*WORK INSTRUCTION*
Every line of the material is to be returned verbatim. Pictures stay out.

*INFORMATION PROVIDED*
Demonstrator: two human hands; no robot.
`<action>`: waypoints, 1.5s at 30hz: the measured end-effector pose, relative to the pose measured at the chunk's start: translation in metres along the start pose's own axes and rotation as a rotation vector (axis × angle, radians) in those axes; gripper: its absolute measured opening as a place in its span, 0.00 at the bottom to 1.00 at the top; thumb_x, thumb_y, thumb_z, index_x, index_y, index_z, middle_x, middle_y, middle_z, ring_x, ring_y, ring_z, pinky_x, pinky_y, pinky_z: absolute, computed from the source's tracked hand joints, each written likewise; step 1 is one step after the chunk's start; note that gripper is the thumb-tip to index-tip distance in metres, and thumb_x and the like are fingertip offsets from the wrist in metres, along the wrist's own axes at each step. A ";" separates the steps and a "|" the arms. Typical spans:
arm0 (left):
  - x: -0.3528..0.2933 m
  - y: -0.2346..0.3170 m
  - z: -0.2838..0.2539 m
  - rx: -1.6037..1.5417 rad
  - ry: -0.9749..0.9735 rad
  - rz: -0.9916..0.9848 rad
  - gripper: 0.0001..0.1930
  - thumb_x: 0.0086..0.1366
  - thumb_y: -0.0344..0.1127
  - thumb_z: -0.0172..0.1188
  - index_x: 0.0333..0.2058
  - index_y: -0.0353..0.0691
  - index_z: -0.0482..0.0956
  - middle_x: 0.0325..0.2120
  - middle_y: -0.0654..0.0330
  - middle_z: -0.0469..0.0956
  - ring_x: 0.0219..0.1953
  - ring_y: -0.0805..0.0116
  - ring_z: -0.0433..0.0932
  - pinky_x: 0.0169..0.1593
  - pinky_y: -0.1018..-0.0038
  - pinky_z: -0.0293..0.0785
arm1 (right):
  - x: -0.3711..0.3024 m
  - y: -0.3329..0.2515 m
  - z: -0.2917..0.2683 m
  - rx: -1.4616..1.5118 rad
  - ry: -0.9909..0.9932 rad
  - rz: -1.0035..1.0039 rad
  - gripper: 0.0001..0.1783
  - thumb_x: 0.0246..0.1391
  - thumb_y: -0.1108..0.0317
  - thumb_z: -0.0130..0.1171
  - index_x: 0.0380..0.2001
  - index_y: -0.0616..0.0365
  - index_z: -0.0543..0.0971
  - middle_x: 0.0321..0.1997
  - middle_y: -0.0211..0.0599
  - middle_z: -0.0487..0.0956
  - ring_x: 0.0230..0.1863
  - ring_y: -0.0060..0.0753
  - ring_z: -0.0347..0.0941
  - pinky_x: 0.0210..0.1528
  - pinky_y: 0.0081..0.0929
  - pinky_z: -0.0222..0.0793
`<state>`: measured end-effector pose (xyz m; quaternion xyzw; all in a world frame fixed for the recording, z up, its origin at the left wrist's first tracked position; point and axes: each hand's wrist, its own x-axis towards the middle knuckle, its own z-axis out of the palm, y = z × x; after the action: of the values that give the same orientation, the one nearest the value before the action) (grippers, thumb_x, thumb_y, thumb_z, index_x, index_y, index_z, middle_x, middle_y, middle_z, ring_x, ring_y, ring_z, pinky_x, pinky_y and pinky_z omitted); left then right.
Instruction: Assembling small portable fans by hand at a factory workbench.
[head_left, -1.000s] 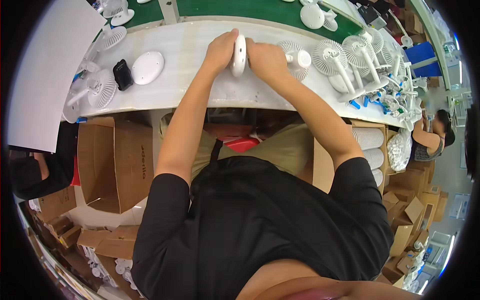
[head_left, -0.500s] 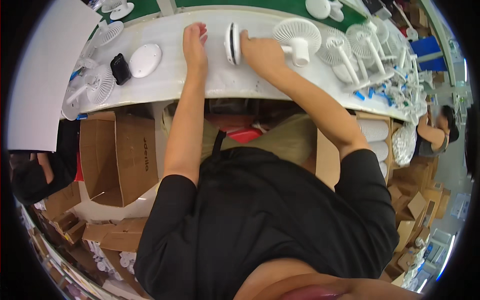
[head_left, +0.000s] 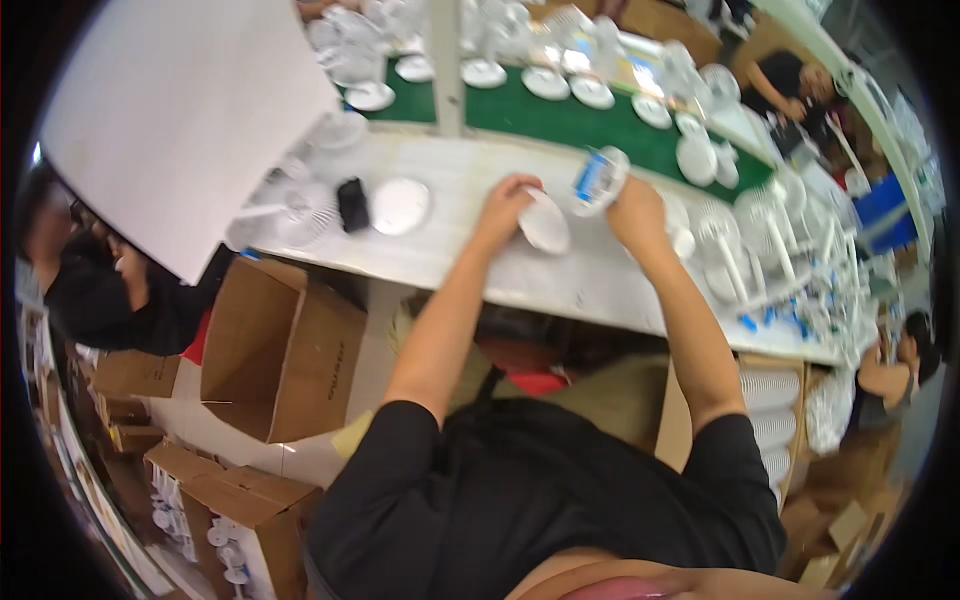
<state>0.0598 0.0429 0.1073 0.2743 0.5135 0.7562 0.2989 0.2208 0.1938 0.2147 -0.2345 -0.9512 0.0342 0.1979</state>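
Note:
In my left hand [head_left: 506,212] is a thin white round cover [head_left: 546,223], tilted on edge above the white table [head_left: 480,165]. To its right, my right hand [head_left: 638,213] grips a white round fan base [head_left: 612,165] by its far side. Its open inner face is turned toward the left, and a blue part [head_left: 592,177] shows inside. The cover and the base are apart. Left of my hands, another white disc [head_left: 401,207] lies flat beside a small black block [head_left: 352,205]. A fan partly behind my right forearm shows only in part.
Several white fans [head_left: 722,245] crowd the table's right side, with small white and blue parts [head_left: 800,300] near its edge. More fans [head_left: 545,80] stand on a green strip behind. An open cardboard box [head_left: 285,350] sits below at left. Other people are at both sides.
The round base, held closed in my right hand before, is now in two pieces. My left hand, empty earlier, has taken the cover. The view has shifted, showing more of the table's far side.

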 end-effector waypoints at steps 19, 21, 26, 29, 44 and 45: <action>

*RESPONSE TO THIS EXERCISE*
Demonstrator: two human hands; no robot.
`<action>`: waypoints, 1.5s at 30hz: the measured end-effector pose, relative to the pose measured at the chunk's start: translation in metres along the start pose's own axes and rotation as a rotation vector (axis × angle, radians) in those axes; gripper: its absolute measured opening as a place in its span, 0.00 at the bottom to 1.00 at the top; thumb_x, thumb_y, thumb_z, index_x, index_y, index_z, middle_x, middle_y, middle_z, ring_x, ring_y, ring_z, pinky_x, pinky_y, pinky_z: absolute, computed from the source's tracked hand joints, each written likewise; step 1 is one step after the chunk's start; note that gripper is the thumb-tip to index-tip distance in metres, and thumb_x and the like are fingertip offsets from the wrist in metres, along the wrist's own axes at each step. A ";" separates the steps and a "|" the arms. Typical spans:
arm0 (left):
  - x: -0.3528..0.2933 m
  - y: -0.2346..0.3170 m
  - z: -0.2838..0.2539 m
  - rx: -1.6037..1.5417 rad
  - ry: -0.9749..0.9735 rad
  - rz: -0.9916..0.9848 rad
  - gripper: 0.0001..0.1930
  - thumb_x: 0.0086..0.1366
  - thumb_y: -0.0344..0.1127
  - thumb_z: -0.0172..0.1188
  - index_x: 0.0333..0.2058
  - index_y: -0.0353..0.0691
  - index_z: -0.0482..0.0956
  - middle_x: 0.0325..0.2120
  - middle_y: -0.0654..0.0330
  - middle_z: -0.0469..0.0956
  - ring_x: 0.0219..0.1953
  - ring_y: -0.0805..0.0116
  - ring_z: -0.0433..0.0932
  - pinky_x: 0.0169..0.1593
  - pinky_y: -0.1018..-0.0038
  - pinky_z: -0.0293..0.0785
arm1 (right):
  - x: -0.3711..0.3024 m
  - y: -0.3329..0.2515 m
  - z: -0.2917..0.2683 m
  - rx: -1.4616..1.5118 rad
  - ry: -0.9909..0.9932 rad
  - rz: -1.0035..1.0039 rad
  - gripper: 0.0001..0.1783
  - thumb_x: 0.0246..0.1391
  - thumb_y: -0.1108..0.0317
  - thumb_z: -0.0130..0.1171
  - index_x: 0.0380..0.2001
  - index_y: -0.0616..0.0365
  - index_z: -0.0543..0.0971
  - middle_x: 0.0321..0.1997
  - middle_y: -0.0211..0.0599
  - middle_z: -0.0487..0.0956
  - ring_x: 0.0230..0.1863
  - ring_y: -0.0060..0.0753
  - ring_z: -0.0347..0.0941
  - pinky_x: 0.0210..0.1528
  - pinky_y: 0.0081..0.0929
  - pinky_z: -0.0222..0.0793
`<state>`: measured end-effector pose (xyz m; quaternion xyzw; all in a world frame fixed for the recording, z up, its origin at the left wrist's first tracked position; point and axes: each hand's wrist, its own x-axis towards the middle knuckle, its own z-axis out of the palm, y = z × x; after the action: of the values that give the same orientation, the one nearest the value before the action) (grippers, thumb_x, thumb_y, thumb_z, index_x, index_y, index_z, middle_x, middle_y, middle_z, ring_x, ring_y, ring_z, pinky_x, pinky_y and pinky_z omitted); left then right.
Instruction: Assembling small portable fans by hand at a factory workbench.
[head_left, -1.000s] 
[head_left, -0.500s] 
[head_left, +0.000s] 
<state>0.0598 0.0429 0.1073 0.2743 0.5135 0.7562 0.2989 0.2208 0.1938 0.2147 -0.2345 -0.9512 0.0342 0.1979</state>
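Note:
In my left hand [head_left: 506,212] is a thin white round cover [head_left: 546,223], tilted on edge above the white table [head_left: 480,165]. To its right, my right hand [head_left: 638,213] grips a white round fan base [head_left: 612,165] by its far side. Its open inner face is turned toward the left, and a blue part [head_left: 592,177] shows inside. The cover and the base are apart. Left of my hands, another white disc [head_left: 401,207] lies flat beside a small black block [head_left: 352,205]. A fan partly behind my right forearm shows only in part.
Several white fans [head_left: 722,245] crowd the table's right side, with small white and blue parts [head_left: 800,300] near its edge. More fans [head_left: 545,80] stand on a green strip behind. An open cardboard box [head_left: 285,350] sits below at left. Other people are at both sides.
The round base, held closed in my right hand before, is now in two pieces. My left hand, empty earlier, has taken the cover. The view has shifted, showing more of the table's far side.
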
 end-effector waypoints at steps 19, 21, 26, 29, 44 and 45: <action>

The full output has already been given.